這件事情我怎麽好說呢?老夫人一定會擔心的,算了,走就走,走了幹脆,什麽也不想知道,反正這些國家大事,我還是離遠一點比較好,我笑道!“是這樣的,我說在這府裏住得悶了,想念水榭那裏的甯靜氣氛了。”

“是這樣?”老夫人欣喜的揚眉,顯然接受了我的話。

我點點頭,“是啊!難道宿魅沒有跟你說嗎?”

我的話剛落,卻聽見門外傳來宿魅輕朗的聲音,“初雪說得是,是我忽略了。”

我心底一怔,原來宿魅竟然站在門外偷聽我們的話,我迎頭,笑容有些勉強,“宿魅,我們什麽時候上路?”

“何必急在一時?你們先準備好,吃過午飯再走也不遲。”他眼神幽深的望着我,神色有些不好。

我卻故意爲難道!“不用了,一刻我也不想呆在朝陽國,早一天到水榭早一天開心嘛!”

我的話讓宿魅的俊臉完全沉了下去,難看之極,望着我莫名的不出聲了,倒是老夫人朝我笑逐顔開道!“初雪,你也太心急了吧!”

“有人比我更心急呢!”我語帶玄機道,眼神故意瞪着宿魅,隻見他神色莫名,眉頭幾乎擰在一起了。

“好了,你們兩個好好說說話吧!這一去可能要一個多月呢!”老夫人交待完話之後,起身出了門,順便将我的房門關緊。

房間裏,我與宿魅大眼瞪小眼了好一會兒,才聽見他坐到我身邊,語氣低沉道!“初雪,你非要跟我做對不可?”

“沒有啊!我這個累贅朝走你就走放心了,至少不會有人拖你的後腿了。”我故意将話說得難聽,心底也生他的氣,心底就是想與他對着幹。

“你。。。”他望着我,一時竟然語塞,隻見他握住我的雙手,語氣焦急道!“初雪,這件事情我以後跟你解釋,眼下,我隻想你安全。
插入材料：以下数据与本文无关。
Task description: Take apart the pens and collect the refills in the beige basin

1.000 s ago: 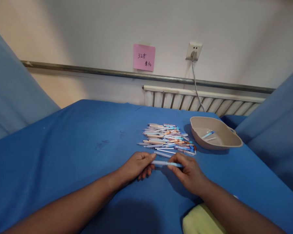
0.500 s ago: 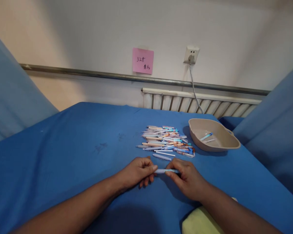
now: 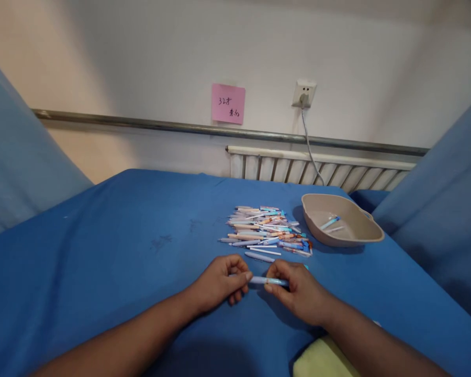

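Note:
Between my two hands is a pale lavender pen (image 3: 258, 280) with a light blue part at its right end. My left hand (image 3: 225, 281) is closed and pinches the pen's left end between thumb and fingers. On the blue part, the fingertips of my right hand (image 3: 294, 290) are closed too. Just beyond lies another lavender pen (image 3: 259, 257), partly behind my right hand. Farther back is a pile of pens and pen parts (image 3: 265, 228) in lavender, peach, white and blue. The ends of the held pen are hidden by my fingers.
A beige bowl (image 3: 312, 230) with a blue pen part and a clear piece inside stands right of the pile. A yellow-green cloth item (image 3: 324, 361) lies under my right forearm. Blue cloth (image 3: 113, 251) covers the table; a radiator (image 3: 282, 166) and wall rail are behind.
The view has tilted up slightly. Both hands stay on the pen, with small shifts of the fingers; slightly more of its blue part shows by my right fingertips.

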The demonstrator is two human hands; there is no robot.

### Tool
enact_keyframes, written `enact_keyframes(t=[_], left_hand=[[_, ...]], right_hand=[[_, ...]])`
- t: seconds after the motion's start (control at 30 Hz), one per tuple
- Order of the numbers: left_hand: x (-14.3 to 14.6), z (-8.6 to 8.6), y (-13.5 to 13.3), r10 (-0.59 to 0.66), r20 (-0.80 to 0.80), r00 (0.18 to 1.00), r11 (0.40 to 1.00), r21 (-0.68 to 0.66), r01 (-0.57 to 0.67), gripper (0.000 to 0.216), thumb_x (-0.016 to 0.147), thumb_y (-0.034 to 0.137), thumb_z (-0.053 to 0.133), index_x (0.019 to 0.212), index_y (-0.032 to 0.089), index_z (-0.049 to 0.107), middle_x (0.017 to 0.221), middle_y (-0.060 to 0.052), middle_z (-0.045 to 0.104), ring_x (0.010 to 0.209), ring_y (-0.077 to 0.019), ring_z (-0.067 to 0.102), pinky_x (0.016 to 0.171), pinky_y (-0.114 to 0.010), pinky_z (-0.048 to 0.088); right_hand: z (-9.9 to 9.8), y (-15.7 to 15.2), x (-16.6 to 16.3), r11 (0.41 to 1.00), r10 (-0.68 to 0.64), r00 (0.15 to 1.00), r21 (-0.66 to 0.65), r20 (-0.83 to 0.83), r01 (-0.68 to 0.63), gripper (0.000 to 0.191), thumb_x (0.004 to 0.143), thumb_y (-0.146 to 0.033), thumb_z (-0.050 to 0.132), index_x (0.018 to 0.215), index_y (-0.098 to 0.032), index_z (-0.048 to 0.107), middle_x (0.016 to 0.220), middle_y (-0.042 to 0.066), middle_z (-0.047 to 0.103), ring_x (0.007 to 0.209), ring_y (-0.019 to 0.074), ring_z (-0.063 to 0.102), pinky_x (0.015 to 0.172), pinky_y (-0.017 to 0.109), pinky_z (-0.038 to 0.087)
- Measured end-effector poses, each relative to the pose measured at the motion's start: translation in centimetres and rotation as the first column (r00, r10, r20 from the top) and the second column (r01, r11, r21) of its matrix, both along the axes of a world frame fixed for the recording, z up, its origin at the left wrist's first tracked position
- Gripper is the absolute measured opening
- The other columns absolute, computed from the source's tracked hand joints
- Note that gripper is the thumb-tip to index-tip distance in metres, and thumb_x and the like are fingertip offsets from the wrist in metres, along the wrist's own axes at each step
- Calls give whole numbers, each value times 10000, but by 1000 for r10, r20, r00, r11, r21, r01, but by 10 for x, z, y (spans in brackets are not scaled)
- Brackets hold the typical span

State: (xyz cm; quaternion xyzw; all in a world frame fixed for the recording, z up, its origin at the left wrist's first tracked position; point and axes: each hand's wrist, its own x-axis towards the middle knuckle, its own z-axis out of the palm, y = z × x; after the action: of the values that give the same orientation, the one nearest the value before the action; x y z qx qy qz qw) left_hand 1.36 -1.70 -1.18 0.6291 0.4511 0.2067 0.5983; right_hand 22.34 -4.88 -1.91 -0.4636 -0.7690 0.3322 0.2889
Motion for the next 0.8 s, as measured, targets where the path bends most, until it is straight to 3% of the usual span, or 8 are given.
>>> enact_keyframes(t=[0.1,0.2,0.4,0.57,0.63,0.8], left_hand=[[-1,-4,3,-28,52,998,995,-96,33,302,772,452,575,791,171,467,558,35,599,374,-81,482,373,-188,370],[-1,-2,2,-50,61,997,994,-91,56,307,768,453,584,813,171,473,540,42,597,373,-79,486,383,-185,373],[-2,9,-5,-62,-12,998,992,106,63,240,782,381,598,863,170,517,645,30,612,540,-96,552,532,-216,442],[-4,13,-5,-61,-77,995,934,347,84,154,768,281,614,860,168,564,733,17,607,675,-112,551,633,-225,431],[-4,11,-3,-31,-47,998,951,305,44,168,755,279,624,857,166,554,708,21,603,644,-110,552,606,-221,428],[0,3,2,50,114,992,997,58,-57,265,749,351,632,895,162,517,648,24,614,522,-102,554,539,-230,450]], right_hand=[[2,-1,0,999,29,999,44,30,-31,84,837,-237,546,775,-182,554,713,-12,594,660,115,529,609,217,358],[3,0,0,996,57,996,58,62,-61,121,856,-240,519,757,-180,554,712,-6,590,677,119,535,626,222,358],[0,1,1,998,58,998,-30,-2,-58,164,855,-246,513,711,-173,542,644,-33,541,612,98,479,568,204,331],[-3,2,0,989,33,996,-141,-83,-44,180,854,-270,514,709,-168,545,604,-46,500,572,91,433,525,197,311],[-3,3,0,988,4,992,-152,-126,-23,166,849,-276,522,729,-167,555,619,-43,514,581,93,443,535,198,326],[-1,7,-1,995,-51,974,-94,-220,31,102,813,-262,569,774,-168,572,678,-29,565,624,104,488,578,207,367]])
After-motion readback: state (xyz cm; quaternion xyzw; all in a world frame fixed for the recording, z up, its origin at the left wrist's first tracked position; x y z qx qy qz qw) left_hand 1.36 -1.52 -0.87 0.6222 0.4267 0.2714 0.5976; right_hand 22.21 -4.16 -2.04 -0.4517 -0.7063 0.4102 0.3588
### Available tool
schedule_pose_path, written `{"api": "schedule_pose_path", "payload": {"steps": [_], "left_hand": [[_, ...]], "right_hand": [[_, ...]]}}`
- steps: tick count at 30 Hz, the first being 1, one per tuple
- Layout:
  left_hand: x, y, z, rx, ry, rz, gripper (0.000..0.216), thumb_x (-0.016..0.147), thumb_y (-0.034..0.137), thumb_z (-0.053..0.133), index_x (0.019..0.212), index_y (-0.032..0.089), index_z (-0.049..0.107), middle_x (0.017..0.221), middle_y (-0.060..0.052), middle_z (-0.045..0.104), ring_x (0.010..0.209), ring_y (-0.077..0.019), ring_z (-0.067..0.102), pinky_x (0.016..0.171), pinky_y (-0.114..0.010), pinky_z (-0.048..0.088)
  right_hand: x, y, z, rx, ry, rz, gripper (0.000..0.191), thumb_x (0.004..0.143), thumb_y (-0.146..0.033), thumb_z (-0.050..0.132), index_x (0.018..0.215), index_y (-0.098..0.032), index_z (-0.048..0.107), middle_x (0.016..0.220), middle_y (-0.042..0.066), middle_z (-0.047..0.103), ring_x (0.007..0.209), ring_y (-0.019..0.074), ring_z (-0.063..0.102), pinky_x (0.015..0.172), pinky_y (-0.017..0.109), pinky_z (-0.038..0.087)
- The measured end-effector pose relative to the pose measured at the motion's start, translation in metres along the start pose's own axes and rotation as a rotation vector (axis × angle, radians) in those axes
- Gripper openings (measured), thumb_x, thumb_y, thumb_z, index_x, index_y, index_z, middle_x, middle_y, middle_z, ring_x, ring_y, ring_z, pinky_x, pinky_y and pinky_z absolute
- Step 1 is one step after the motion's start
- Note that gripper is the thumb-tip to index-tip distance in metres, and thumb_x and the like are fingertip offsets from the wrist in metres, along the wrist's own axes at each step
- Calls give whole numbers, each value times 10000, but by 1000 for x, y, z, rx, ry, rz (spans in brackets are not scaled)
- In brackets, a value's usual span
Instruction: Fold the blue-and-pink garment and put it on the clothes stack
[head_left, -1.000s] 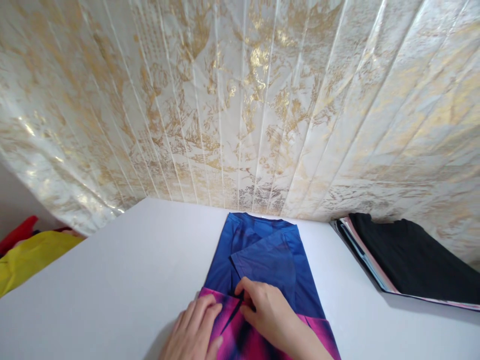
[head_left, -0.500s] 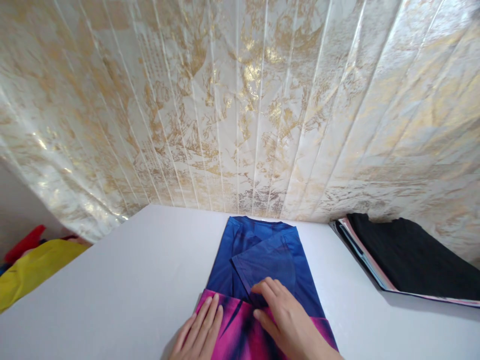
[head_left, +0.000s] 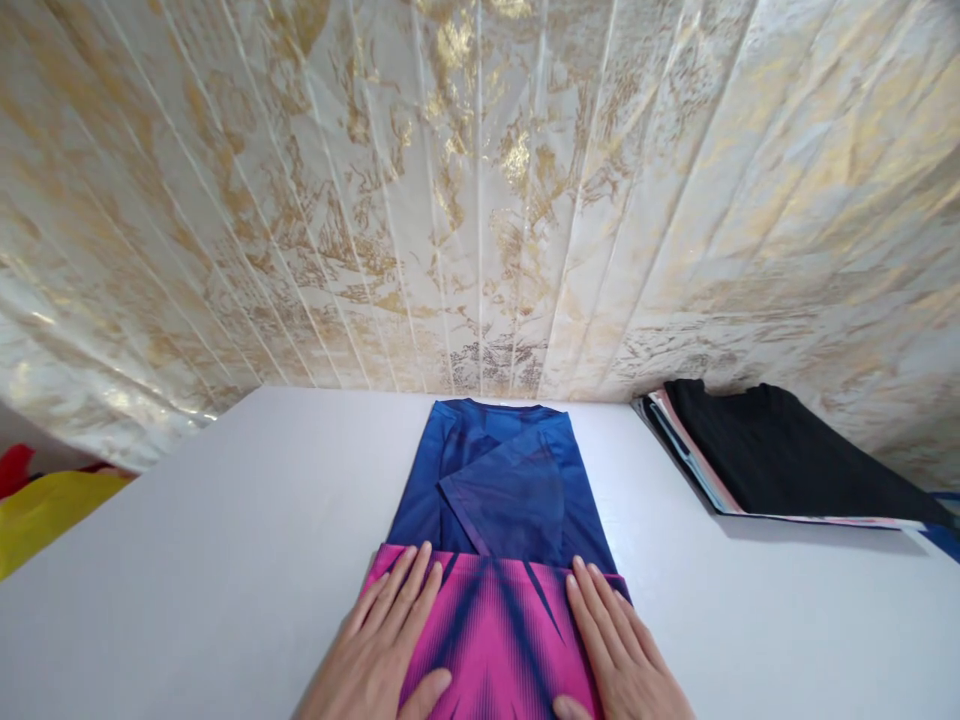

”

“有一個心機如此的丈夫,我想不安全都不行。”我拗氣道!扭開臉不看他。

“别鬧了。”一句寵溺的話響在我耳畔,他眼神溫柔的眯起,朝我哄來。

我心底洩氣不已,看着他難得的寵愛,我歎了口氣,語氣也認真起來,“你看我現在像是在玩鬧嗎?你擔心我,那你呢?你想叫我以後做孤家寡人啊!”

我的話引得他臉上笑意更深了,他握緊我的手放在唇邊,語氣慎重道!“放心,我絕不會扔下你不管的。”

“你叫我怎麽放心?”我淡淡丢出一句話,有句古話說得好,嫁雞随雞,我即然嫁給了他,也不會輕易放開他的手,可是如果他一個人涉險,卻叫我在一旁看着,我能做到嗎?

他伸手摟入我的腰,有些強硬的将我拉入懷裏,我掙紮着想離開,卻被他大力按住,不得不貼在他的胸口,我放棄掙紮,無奈的歎了口氣,卻聽他輕吻印在我額際,語氣低喃似誓言,“我答應你,一定會去接你的。”

“如果我見不到你,做鬼也不會放過你。”我語氣重重壓下。

卻聽他再一次笑了,笑得很是開懷,捧起我的臉,薄唇印下深深一吻,“有你這句話,我怎麽敢死?”

我此時無法認真,我怕我認真起來什麽話也說得出口,隻能用這種半開玩笑半警告的話消除一些怒意,無論他要做什麽,我現在唯一的路途就是支持,但願不會發生讓我心寒的事情。

這一頓飯吃得十分無味,下午,我準備好了一些常用的手飾衣服,随着老夫人上了馬車朝水榭方向走去,方榭是建築在昱天皇朝的地盤,所以,我至少要走十幾天才能到達,這其間,宿魅爲了保護我們的安全,動用了将近三十個武藝高超的侍衛,甚至連我的丫環鳳兒也不讓跟随,派幾個懂武功的女侍陪随着我們,在臨别那一刻,我清楚的看到了宿魅眼底湧現的不舍與擔憂,我突然好想再說一句讓他保重,可馬車走了,我的話也埂在了喉嚨裏,最終沒有說出聲。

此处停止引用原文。